We often here it said that the Pope is not, in fact, the CEO of a world-wide organization.  They can't just set the strategy and then expect the organization to set about implementing it (well, maybe they could if they revived the Inquisition, but...).

That hasn't stopped some from behaving as if they were though, and trying to do just that, the most obvious example being the post-Vatican II revolution imposed on the world's Catholics (yes folks, I am a traditionalist, not a conservative!).  Pope Paul VI, for example, issued wads and wads of legislation in the wake of Vatican II, abolishing this and that, freeing things up to experimentation, imposing a new liturgy, and allowing Vatican enforcers, backed up by bishops fired up (or brainwashed depending on your perspective) to force a revolution (sorry 'reform') across the world.

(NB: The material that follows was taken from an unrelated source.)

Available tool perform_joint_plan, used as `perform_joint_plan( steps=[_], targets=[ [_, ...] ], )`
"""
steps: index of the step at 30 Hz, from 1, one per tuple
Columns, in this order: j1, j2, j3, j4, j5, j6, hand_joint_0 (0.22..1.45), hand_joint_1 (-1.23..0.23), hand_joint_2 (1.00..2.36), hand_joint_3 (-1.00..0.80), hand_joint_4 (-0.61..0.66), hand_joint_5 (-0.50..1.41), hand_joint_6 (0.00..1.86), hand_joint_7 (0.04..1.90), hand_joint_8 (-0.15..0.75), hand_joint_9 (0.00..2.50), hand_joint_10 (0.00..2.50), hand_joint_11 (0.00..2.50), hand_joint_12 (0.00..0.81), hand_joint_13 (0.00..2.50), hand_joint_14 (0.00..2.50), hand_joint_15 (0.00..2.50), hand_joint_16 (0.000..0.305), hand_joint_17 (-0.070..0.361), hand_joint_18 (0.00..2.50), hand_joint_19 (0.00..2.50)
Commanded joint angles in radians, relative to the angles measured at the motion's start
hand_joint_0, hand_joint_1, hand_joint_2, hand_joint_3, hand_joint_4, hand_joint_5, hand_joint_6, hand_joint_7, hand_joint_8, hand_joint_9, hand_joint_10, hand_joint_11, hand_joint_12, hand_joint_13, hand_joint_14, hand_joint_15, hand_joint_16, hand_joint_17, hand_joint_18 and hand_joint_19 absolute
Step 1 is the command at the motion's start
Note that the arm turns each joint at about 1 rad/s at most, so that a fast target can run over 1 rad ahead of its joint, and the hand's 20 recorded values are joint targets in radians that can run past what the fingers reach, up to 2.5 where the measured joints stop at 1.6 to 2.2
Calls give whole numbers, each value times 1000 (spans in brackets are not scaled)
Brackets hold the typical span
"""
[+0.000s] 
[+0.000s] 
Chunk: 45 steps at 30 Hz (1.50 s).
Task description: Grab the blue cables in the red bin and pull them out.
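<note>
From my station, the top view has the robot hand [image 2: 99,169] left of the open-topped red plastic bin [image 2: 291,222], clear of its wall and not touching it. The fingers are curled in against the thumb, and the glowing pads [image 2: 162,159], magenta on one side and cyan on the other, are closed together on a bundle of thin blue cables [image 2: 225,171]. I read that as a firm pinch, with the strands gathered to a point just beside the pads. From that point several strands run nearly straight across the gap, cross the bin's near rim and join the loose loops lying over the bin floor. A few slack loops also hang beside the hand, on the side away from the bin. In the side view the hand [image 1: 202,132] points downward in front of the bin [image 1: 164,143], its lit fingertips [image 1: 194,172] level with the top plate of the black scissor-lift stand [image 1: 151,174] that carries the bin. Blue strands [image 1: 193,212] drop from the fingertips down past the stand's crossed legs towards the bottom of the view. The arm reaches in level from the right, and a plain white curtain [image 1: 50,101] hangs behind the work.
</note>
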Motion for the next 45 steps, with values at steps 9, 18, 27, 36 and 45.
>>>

Pope John Paul II tried a different strategy, based largely around the power of personality.  His magisterial teaching contains a lot of 'hard sayings' that we can treasure as important contributions, such as his focus on life issues for example. But the cost was the fostering of a dangerous ultramontanism that held that anything a pope said or did was pretty much infallible.  That might perhaps almost work in an age with less public scrutiny, where far less that a pope says or does ever comes into the public eye, but it is positively dangerous in the modern era in my view (consider for example some of the nuttier versions of theology of the body, and some of the excesses of ecumenism and interfaith relationships).  And while Pope John Paul II fed the cult of his followers, he pretty much ignored those who rejected his line.  That helped cement the great divide in the Church we now have between liberal/progressives and conservatives.

Pope Benedict XVI by contrast, it seems to me, returned to a much earlier model, asserting that the role of Peter is primarily as the guardian of truth, the bishop who 'presides in the love': his task is to set out what the truth is, and lead others to see that truth through his teaching and example; and where necessary, to step in to resolve disputed issues.  To me at least, that is a very appealing approach.

And consistent with that, he has focused, above all, on reasserting orthodoxy (right belief), correcting errors that had become popular in the wake of the 'spirit of the Council'; and orthopraxis (right practice) in the form of the resacralization of the liturgy, and revival of traditions and traditional practices.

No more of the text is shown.